• **WHAT THIS TASK INVOLVES**
Take every line from the material that has the word "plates" in it.
========================================================================
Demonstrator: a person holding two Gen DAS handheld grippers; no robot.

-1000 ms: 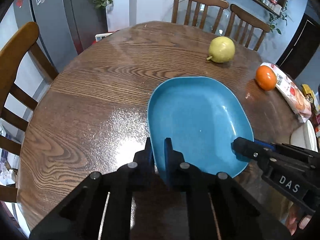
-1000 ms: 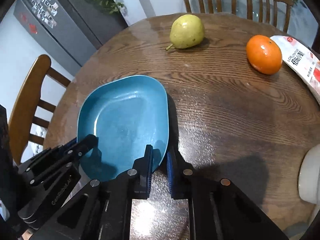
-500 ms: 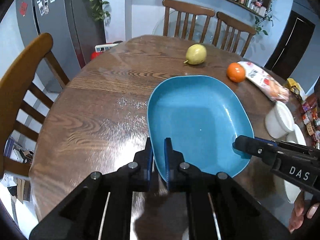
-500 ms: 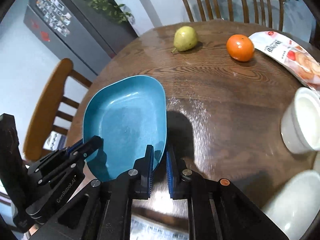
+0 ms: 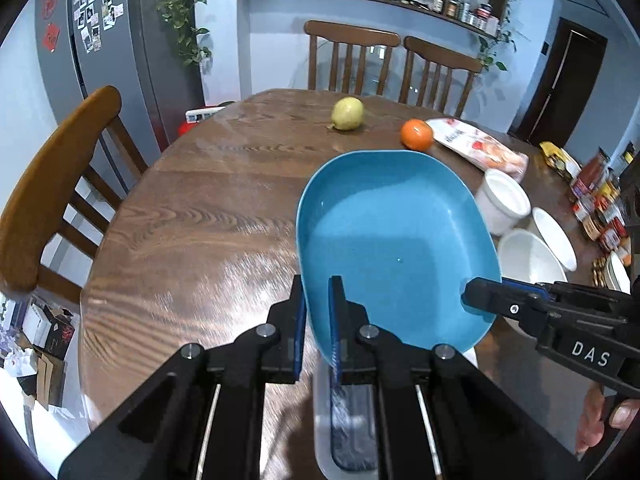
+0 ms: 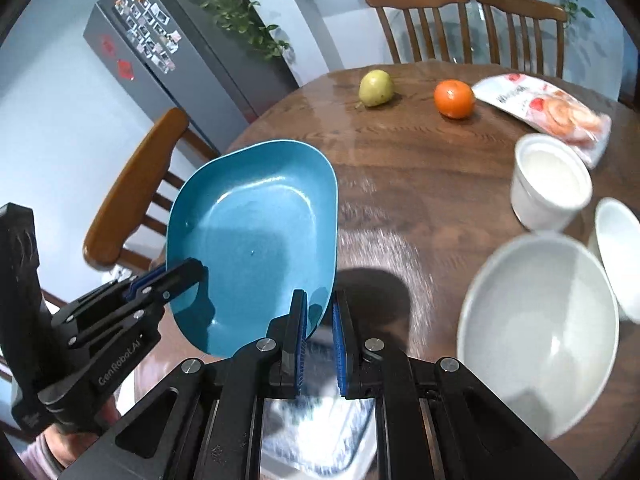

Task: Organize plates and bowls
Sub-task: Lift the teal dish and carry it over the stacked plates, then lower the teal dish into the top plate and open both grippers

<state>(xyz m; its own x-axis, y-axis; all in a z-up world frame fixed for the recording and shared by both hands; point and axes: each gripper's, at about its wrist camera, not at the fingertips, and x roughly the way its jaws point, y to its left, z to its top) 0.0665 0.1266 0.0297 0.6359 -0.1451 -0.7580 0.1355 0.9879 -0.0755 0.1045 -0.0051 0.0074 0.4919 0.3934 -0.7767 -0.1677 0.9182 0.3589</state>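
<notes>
Plate [image 5: 394,240], the blue one, is now off the round table [image 5: 192,216] and carried in the air above its near edge, where a second ago it lay flat on the wood. Both tongs hold it at once. The left gripper [image 5: 318,312] is pinching the plate's near-left rim between its blue pads, and the right gripper [image 6: 320,320] is pinching the near-right rim, its fingers almost pressed together with the thin edge between them. In the right wrist view the plate tilts, its far edge raised toward the wooden chair [image 6: 136,184] at the table's left edge.

With the lift, far more of the table has come into view: a white cup [image 6: 550,180], a large white bowl [image 6: 538,332] and a second white bowl [image 6: 618,252] cluster toward the right edge, well apart from the pear [image 6: 376,88] and the orange [image 6: 454,99] near the far edge, with a snack packet [image 6: 544,108] just beside the orange.

My reading is that the pick-up is done and the carry is under way, most likely toward the white dishes for stacking, though the goal spot is not shown. A clear container lies blurred beneath the grippers; I cannot tell what it is. A two-point rim hold asks for both hands to travel together, or the plate may twist and slip.
</notes>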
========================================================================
• **ANSWER SPACE**
Task: Organize plates and bowls
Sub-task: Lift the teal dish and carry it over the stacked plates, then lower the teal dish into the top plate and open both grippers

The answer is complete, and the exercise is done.